Exercise instructions: Whatever appears in the records apart from pictures must be reproduced exactly.

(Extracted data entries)
===============

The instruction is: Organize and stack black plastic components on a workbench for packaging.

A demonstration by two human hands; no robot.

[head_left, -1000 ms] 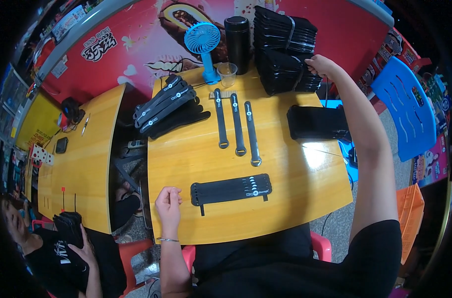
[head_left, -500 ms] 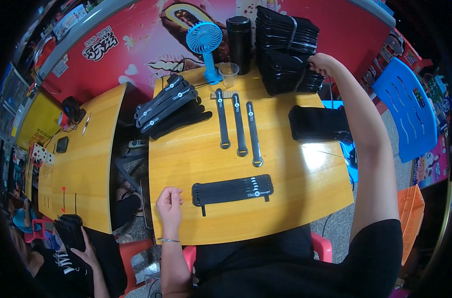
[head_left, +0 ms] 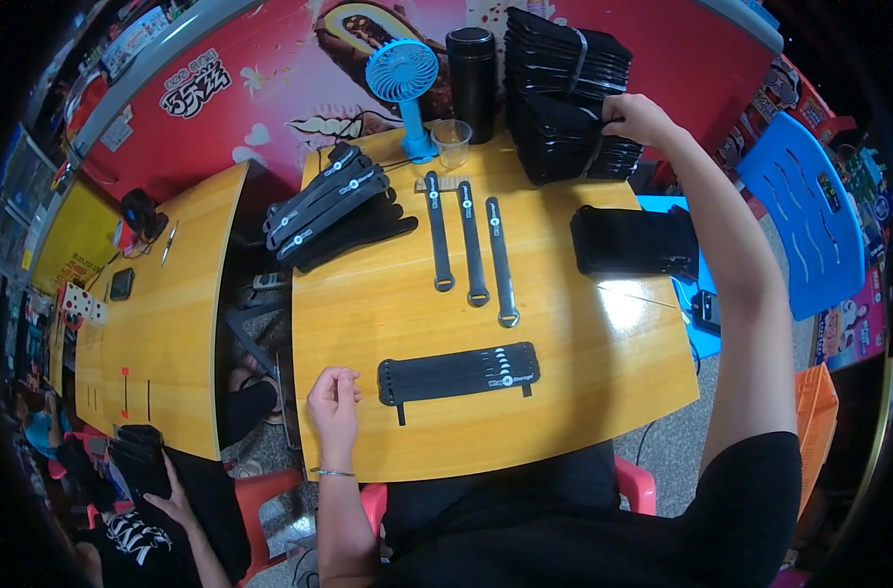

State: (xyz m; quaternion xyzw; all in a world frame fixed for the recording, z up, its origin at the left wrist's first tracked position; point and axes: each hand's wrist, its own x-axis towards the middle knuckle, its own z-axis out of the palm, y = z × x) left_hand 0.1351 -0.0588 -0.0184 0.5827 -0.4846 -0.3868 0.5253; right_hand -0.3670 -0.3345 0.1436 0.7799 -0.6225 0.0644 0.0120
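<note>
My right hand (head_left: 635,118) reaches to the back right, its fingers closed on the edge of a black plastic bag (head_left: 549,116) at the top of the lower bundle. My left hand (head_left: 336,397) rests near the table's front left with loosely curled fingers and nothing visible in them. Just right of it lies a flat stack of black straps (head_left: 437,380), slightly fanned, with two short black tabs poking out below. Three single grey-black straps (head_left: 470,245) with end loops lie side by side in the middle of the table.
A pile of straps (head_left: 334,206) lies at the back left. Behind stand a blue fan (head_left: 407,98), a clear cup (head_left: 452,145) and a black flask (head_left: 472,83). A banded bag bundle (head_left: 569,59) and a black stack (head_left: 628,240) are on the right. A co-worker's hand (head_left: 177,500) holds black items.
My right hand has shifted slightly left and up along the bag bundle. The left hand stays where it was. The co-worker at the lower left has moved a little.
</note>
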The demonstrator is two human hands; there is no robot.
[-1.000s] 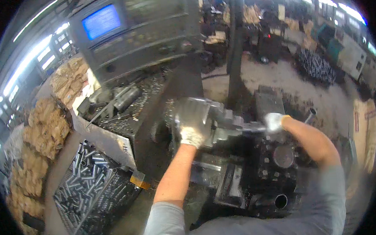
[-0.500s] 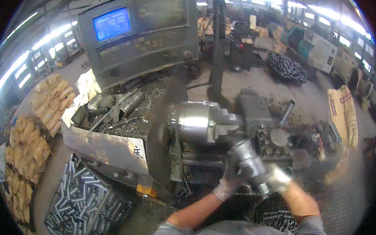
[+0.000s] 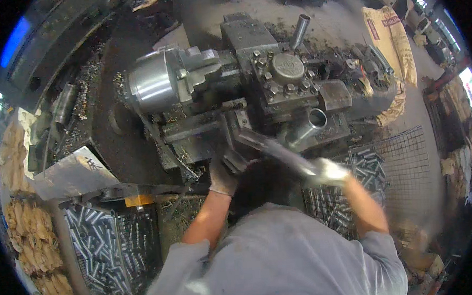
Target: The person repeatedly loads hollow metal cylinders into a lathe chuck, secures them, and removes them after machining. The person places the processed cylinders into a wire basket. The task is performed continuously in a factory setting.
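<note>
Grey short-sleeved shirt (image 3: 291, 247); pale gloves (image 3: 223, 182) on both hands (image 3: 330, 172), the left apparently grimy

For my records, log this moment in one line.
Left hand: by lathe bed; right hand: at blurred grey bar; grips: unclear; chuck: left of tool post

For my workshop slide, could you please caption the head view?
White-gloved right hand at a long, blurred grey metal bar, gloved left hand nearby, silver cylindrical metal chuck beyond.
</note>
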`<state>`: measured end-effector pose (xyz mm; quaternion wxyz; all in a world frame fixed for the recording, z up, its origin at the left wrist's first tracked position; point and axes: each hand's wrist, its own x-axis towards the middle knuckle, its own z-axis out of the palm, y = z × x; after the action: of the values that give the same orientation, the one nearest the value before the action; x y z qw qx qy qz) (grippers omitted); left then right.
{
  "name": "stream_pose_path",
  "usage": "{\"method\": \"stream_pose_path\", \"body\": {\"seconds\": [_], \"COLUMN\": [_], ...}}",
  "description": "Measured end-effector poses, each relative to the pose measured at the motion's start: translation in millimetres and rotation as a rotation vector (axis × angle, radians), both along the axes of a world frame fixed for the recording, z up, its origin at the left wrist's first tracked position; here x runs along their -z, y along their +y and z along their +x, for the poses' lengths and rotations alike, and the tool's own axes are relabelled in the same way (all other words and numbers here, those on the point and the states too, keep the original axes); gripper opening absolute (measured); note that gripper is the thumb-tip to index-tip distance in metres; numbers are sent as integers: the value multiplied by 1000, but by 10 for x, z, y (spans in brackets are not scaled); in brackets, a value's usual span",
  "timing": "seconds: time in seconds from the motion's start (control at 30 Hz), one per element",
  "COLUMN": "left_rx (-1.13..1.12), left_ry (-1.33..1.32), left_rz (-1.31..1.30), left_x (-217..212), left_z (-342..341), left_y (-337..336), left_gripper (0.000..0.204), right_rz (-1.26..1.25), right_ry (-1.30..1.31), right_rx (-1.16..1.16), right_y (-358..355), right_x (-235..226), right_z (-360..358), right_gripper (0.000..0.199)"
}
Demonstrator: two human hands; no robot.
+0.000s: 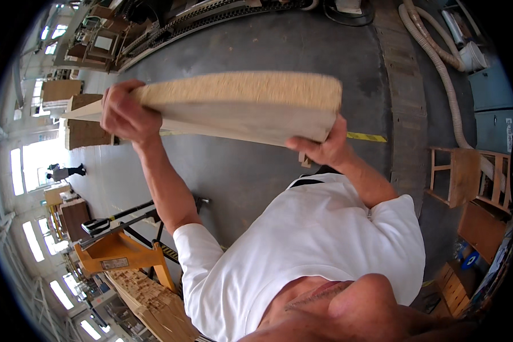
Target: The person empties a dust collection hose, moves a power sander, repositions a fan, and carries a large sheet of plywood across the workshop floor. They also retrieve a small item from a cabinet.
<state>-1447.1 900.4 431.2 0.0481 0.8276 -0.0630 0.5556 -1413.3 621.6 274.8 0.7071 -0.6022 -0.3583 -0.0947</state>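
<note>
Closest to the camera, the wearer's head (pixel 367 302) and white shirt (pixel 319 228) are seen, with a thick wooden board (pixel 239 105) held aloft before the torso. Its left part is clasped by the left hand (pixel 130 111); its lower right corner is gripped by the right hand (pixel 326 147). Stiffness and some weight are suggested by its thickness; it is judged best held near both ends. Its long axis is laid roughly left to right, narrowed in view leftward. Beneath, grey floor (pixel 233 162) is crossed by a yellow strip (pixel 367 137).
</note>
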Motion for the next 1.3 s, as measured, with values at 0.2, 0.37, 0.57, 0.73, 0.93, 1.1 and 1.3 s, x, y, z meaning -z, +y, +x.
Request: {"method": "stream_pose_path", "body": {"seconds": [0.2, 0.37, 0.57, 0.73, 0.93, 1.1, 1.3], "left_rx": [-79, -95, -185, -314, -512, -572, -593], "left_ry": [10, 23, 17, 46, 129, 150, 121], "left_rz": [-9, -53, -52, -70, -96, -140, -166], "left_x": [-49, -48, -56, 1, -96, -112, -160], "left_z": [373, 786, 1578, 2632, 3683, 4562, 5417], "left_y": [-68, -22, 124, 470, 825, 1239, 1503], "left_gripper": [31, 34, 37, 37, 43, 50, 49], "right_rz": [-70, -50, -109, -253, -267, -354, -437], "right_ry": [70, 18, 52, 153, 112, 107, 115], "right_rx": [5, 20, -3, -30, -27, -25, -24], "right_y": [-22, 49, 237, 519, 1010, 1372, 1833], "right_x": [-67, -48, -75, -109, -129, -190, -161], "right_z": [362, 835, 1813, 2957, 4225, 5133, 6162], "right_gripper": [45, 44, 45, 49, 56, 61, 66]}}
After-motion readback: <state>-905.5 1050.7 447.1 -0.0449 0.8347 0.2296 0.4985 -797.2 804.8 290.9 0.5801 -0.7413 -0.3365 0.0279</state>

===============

Output below:
The instruction is: Organize and stack black plastic components on a workbench for packaging.

A demonstration by two human hands; no robot.

[head_left, -1000 ms] 
[head_left, -500 ms] 
[head_left, +0 ms] 

State: (xyz m; quaternion xyzw; all in a world frame fixed for the recording, z up, its origin at the left wrist's first tracked position; point and axes: each hand's wrist, its own x-axis towards the middle knuckle, its own z-axis out of the palm, y = z × x) left_hand 0.1351 -0.0588 -0.0184 0.5827 -0.4846 -0.3868 0.5253; right_hand -0.3670 -0.3345 0.1436 0.7799 -0.6225 0.0644 0.0120
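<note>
My right hand (head_left: 635,118) reaches to the back right, its fingers closed on the edge of a black plastic bag (head_left: 549,116) at the top of the lower bundle. My left hand (head_left: 336,397) rests near the table's front left with loosely curled fingers and nothing visible in them. Just right of it lies a flat stack of black straps (head_left: 437,380), slightly fanned, with two short black tabs poking out below. Three single grey-black straps (head_left: 470,245) with end loops lie side by side in the middle of the table.
A pile of straps (head_left: 334,206) lies at the back left. Behind stand a blue fan (head_left: 407,98), a clear cup (head_left: 452,145) and a black flask (head_left: 472,83). A banded bag bundle (head_left: 569,59) and a black stack (head_left: 628,240) are on the right. A co-worker's hand (head_left: 177,500) holds black items.
My right hand has shifted slightly left and up along the bag bundle. The left hand stays where it was. The co-worker at the lower left has moved a little.
</note>
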The demonstrator is two human hands; there is no robot.
[-1.000s] 
[-0.500s] 
[+0.000s] 
Target: The person repeatedly loads hollow metal cylinders into a lathe chuck, secures them, and removes them after machining. The person places the processed cylinders into a wire basket. The task is performed continuously in a factory setting.
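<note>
Grey short-sleeved shirt (image 3: 291, 247); pale gloves (image 3: 223, 182) on both hands (image 3: 330, 172), the left apparently grimy

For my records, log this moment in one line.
Left hand: by lathe bed; right hand: at blurred grey bar; grips: unclear; chuck: left of tool post

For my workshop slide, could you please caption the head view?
White-gloved right hand at a long, blurred grey metal bar, gloved left hand nearby, silver cylindrical metal chuck beyond.
</note>
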`<state>`: measured end-effector pose (xyz mm; quaternion wxyz; all in a world frame fixed for the recording, z up, its origin at the left wrist's first tracked position; point and axes: each hand's wrist, its own x-axis towards the middle knuckle, its own z-axis out of the palm, y = z × x; after the action: of the values that give the same orientation, the one nearest the value before the action; x y z qw qx qy qz) (grippers omitted); left then right.
{
  "name": "stream_pose_path",
  "usage": "{\"method\": \"stream_pose_path\", \"body\": {\"seconds\": [_], \"COLUMN\": [_], ...}}",
  "description": "Measured end-effector poses, each relative to the pose measured at the motion's start: translation in millimetres and rotation as a rotation vector (axis × angle, radians), both along the axes of a world frame fixed for the recording, z up, its origin at the left wrist's first tracked position; here x runs along their -z, y along their +y and z along their +x, for the poses' lengths and rotations alike, and the tool's own axes are relabelled in the same way (all other words and numbers here, those on the point and the states too, keep the original axes); gripper opening absolute (measured); note that gripper is the thumb-tip to index-tip distance in metres; numbers are sent as integers: the value multiplied by 1000, but by 10 for x, z, y (spans in brackets are not scaled); in brackets, a value's usual span",
  "timing": "seconds: time in seconds from the motion's start (control at 30 Hz), one per element",
  "COLUMN": "left_rx (-1.13..1.12), left_ry (-1.33..1.32), left_rz (-1.31..1.30), left_x (-217..212), left_z (-342..341), left_y (-337..336), left_gripper (0.000..0.204), right_rz (-1.26..1.25), right_ry (-1.30..1.31), right_rx (-1.16..1.16), right_y (-358..355), right_x (-235..226), right_z (-360..358), right_gripper (0.000..0.199)"
}
Demonstrator: two human hands; no robot.
+0.000s: 
Target: The person empties a dust collection hose, moves a power sander, repositions a fan, and carries a large sheet of plywood across the workshop floor. They also retrieve a small item from a cabinet.
<state>-1447.1 900.4 431.2 0.0481 0.8276 -0.0630 0.5556 -1413.3 621.6 274.8 0.7071 -0.6022 -0.3583 -0.0947</state>
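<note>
Closest to the camera, the wearer's head (pixel 367 302) and white shirt (pixel 319 228) are seen, with a thick wooden board (pixel 239 105) held aloft before the torso. Its left part is clasped by the left hand (pixel 130 111); its lower right corner is gripped by the right hand (pixel 326 147). Stiffness and some weight are suggested by its thickness; it is judged best held near both ends. Its long axis is laid roughly left to right, narrowed in view leftward. Beneath, grey floor (pixel 233 162) is crossed by a yellow strip (pixel 367 137).
</note>
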Motion for the next 1.3 s, as measured, with values at 0.2, 0.37, 0.57, 0.73, 0.93, 1.1 and 1.3 s, x, y, z meaning -z, +y, +x.
Request: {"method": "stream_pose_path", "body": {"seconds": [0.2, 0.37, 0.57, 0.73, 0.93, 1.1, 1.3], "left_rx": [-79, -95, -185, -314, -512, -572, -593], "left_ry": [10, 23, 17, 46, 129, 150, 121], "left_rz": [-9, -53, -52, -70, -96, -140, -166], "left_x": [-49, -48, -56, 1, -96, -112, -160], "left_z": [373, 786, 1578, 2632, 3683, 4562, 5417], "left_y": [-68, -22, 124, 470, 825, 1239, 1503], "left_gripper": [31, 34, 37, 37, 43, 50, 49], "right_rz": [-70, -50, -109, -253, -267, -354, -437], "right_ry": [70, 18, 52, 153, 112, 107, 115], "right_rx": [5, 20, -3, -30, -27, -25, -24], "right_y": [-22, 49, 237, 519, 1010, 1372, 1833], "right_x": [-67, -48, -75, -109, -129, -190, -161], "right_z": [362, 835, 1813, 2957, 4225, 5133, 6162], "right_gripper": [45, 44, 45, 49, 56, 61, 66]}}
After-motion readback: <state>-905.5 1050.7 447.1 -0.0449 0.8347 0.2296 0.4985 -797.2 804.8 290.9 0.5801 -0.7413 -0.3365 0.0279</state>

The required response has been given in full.